Advocating for your child’s education is a very important role, and at times can seem overwhelming and confusing. Two books that may be helpful are Wrightslaw: From Emotions to Advocacy - The Special Education Survival Guide, by Pam Wright and Pete Wright and Wrightslaw: All About IEP’s. It is very important to be familiar with the IDEA website so you understand the law and the rights of your child.
After your child turns 4, special education services pick up where early intervention services leave off, at age 3. Your local school district provides these services through their special education department. The focus of special education is different from that of early intervention. While early intervention addresses your child’s overall development, special education focuses on providing your child with an education, regardless of disabilities or special needs. The document that spells out your child’s needs and how these needs will be met is the Individualized Education Program (IEP). Like the IFSP, the IEP describes your child’s strengths and weaknesses, sets goals and objectives, and details how these can be met. Unlike the IFSP, the IEP is almost entirely related to how the needs of your child will be met within the context of the school district and the school itself.
When entering the school system, many parents find it helpful to provide a “profile” of your child to all individuals involved in their education and therapy. Each child with Williams syndrome is different and many educators and therapists have never heard of Williams syndrome or worked with a child with Williams syndrome.

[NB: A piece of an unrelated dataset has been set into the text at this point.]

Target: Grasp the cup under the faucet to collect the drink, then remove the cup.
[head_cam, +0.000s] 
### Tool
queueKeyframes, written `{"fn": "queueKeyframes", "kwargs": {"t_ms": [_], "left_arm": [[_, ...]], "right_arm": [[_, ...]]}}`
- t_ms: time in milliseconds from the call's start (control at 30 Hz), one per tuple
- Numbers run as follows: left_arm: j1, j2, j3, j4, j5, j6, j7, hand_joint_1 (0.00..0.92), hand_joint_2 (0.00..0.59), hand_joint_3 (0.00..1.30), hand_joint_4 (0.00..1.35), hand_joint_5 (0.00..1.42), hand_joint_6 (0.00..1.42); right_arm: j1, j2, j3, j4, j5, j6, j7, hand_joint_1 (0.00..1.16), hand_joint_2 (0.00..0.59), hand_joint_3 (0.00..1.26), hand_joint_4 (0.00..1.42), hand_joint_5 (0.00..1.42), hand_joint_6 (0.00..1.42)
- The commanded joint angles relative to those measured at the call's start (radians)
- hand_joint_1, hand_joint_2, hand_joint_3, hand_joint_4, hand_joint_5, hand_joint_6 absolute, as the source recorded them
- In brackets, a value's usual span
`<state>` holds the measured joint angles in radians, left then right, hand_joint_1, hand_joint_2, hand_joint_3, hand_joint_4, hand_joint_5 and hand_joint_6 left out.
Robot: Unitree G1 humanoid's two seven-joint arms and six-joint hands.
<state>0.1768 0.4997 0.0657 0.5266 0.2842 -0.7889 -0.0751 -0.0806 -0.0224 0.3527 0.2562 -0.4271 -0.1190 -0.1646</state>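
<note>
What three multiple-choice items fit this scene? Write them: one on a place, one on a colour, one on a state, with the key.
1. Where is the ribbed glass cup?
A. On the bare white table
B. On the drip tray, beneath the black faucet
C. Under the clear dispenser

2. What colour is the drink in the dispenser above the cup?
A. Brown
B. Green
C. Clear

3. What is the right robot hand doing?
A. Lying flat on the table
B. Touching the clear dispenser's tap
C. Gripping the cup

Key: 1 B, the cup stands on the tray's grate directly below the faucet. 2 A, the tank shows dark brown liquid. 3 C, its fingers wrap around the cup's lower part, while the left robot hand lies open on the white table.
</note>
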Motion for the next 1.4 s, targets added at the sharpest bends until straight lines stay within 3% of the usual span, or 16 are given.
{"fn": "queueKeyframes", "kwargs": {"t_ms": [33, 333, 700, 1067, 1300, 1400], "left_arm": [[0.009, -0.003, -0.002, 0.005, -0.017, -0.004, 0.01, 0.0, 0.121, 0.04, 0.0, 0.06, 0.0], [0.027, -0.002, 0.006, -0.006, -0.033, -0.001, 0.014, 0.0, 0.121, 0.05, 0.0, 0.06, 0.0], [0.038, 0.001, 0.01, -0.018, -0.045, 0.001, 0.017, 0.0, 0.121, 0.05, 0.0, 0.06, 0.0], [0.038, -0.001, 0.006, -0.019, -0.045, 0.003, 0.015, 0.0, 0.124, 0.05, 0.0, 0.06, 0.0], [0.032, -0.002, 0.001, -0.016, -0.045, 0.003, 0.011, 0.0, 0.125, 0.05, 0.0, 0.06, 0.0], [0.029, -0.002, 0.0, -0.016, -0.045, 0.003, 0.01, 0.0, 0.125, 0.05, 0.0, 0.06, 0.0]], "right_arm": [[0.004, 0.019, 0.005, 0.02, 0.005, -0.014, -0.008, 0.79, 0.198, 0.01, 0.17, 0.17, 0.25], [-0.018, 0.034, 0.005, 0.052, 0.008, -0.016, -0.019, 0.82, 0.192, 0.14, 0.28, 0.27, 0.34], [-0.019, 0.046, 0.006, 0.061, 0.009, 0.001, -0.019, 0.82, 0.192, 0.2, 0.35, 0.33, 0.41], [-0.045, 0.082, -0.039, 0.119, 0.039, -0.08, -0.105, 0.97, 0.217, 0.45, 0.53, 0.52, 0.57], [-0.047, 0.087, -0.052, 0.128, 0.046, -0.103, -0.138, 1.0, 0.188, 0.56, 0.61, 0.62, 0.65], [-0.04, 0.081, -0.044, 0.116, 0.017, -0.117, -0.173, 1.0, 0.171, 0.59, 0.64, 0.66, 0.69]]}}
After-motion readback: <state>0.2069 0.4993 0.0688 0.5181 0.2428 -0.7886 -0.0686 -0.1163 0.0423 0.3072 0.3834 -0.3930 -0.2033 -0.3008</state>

Provide specifics about how your child learns, his or her specific areas of strength as well as areas of weakness. Be sure to include any sources of anxiety, obsessions, fears and any safety issues. Individuals with Williams syndrome are particularly social and trusting and it is important to advise everyone involved in your child’s education of this particular safety concern.
Individuals with Williams syndrome have hyperacusis, or a heightened sensitivity to certain frequency of sounds. This can have an advantage when applied to reading. A phonics approach to reading has been found to work best as this allows for the learning if the sounds of the letters first before learning the letter combinations. Hyperacusis can also contribute to anxiety. A school bell or fire alarm can cause a great deal of anxiety and fear into an individual with Williams syndrome. Parents have found it important, if at all possible, to provide a warning for any predictable sounds that can be anxiety-provoking.

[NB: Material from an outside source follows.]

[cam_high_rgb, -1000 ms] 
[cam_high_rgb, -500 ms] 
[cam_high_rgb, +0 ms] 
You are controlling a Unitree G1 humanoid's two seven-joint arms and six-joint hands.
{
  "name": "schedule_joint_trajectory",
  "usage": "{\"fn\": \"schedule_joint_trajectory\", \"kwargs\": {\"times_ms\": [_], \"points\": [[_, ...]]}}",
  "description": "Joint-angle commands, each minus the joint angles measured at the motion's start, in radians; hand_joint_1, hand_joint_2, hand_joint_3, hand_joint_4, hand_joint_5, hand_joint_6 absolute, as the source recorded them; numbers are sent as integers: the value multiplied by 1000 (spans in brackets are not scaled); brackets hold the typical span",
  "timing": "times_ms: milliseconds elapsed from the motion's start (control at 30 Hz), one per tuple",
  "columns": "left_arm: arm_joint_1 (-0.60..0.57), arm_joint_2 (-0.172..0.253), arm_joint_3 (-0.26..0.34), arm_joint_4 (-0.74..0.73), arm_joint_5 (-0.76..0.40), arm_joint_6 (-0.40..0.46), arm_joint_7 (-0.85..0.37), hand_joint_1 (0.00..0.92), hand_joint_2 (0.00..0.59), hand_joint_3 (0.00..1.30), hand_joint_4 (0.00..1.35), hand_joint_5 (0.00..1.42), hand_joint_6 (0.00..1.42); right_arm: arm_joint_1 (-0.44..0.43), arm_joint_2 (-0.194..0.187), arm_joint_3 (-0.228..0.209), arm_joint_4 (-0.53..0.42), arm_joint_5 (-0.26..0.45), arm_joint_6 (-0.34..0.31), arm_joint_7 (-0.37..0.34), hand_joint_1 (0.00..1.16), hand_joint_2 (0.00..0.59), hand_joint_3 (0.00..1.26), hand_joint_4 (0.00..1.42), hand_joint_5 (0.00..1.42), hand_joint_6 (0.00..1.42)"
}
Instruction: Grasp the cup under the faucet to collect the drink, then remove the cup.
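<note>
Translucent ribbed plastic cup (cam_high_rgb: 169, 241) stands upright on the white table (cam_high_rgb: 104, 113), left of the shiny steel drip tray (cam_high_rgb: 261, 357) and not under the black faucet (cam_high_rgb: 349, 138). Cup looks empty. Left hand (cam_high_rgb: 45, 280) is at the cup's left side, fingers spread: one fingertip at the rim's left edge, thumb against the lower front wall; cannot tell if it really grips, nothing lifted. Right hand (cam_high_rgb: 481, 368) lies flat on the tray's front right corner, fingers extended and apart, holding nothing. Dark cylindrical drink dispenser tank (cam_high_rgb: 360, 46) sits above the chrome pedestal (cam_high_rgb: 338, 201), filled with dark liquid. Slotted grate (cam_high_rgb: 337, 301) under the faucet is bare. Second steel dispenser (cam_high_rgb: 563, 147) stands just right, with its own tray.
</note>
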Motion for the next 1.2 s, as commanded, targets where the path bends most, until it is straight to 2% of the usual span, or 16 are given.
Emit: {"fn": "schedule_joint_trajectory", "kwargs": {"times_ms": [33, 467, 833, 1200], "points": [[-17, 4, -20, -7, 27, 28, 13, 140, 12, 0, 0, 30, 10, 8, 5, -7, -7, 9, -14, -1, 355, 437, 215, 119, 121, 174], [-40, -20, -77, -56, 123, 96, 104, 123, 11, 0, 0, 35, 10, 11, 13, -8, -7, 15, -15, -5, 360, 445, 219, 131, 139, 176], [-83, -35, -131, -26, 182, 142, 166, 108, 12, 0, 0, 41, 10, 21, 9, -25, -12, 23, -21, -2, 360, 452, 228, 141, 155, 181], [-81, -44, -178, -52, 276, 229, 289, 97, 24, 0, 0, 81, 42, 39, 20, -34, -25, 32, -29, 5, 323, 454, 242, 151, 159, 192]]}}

Keep distraction minimal in the classroom. Small class sizes usually work better and limiting any distractions in the classroom as well as on any worksheets or work areas. Direct interaction works best as it assists with concentration on the task.

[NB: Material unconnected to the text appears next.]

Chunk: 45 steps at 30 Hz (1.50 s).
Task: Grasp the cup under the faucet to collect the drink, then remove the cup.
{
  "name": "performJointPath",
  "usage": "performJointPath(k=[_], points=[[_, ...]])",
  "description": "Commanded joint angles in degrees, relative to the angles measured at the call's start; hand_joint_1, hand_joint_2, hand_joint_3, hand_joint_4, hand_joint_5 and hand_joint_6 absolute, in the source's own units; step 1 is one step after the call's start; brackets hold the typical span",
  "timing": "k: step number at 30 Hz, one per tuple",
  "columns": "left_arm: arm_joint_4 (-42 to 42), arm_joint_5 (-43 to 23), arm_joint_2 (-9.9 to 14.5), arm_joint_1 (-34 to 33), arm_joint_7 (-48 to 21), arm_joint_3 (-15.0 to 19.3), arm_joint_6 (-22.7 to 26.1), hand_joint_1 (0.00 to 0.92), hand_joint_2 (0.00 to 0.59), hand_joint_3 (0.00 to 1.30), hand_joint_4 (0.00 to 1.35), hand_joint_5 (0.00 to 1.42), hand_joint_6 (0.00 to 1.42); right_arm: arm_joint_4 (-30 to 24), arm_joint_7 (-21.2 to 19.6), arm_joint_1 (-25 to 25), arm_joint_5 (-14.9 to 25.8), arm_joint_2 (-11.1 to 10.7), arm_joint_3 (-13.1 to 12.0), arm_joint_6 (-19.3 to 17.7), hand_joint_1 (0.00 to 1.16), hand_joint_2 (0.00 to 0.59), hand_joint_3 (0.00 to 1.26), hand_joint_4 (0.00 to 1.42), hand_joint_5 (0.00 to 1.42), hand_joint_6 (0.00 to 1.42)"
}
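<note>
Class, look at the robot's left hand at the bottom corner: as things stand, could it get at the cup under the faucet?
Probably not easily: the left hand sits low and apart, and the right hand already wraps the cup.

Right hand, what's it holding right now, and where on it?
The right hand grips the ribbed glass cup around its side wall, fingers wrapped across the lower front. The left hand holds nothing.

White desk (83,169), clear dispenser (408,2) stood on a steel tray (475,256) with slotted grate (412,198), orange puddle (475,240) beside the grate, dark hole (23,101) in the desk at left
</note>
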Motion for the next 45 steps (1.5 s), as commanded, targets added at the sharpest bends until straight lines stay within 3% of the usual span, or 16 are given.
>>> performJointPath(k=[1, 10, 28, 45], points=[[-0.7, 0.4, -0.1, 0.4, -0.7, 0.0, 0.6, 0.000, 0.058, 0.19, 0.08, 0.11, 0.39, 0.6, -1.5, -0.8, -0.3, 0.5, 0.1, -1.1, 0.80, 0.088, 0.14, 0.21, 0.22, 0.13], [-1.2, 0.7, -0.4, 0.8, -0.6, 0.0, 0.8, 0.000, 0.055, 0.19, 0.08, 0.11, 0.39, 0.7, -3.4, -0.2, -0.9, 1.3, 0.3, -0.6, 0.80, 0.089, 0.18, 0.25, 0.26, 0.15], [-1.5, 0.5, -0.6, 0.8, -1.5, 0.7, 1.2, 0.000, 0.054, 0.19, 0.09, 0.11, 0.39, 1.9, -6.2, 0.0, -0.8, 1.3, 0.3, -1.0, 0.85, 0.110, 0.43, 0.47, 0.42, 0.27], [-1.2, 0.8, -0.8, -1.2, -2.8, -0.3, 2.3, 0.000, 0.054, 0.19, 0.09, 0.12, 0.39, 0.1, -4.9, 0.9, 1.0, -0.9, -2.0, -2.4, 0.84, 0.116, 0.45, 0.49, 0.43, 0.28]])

Provide Direct Instruction. Avoiding figurative speech can be important, as individuals with Williams syndrome typically have literal understanding. A statement such as "busy as a bee," or "clean as a whistle" can be very confusing to an individual with Williams syndrome. They interpret the literal meaning of these phrases, while a typical person would know that you were making reference to someone being very busy and something being very clean. It has been found helpful to provide step by step instruction until the child masters each level of instruction. Start with one step commands, then move to two step and so on.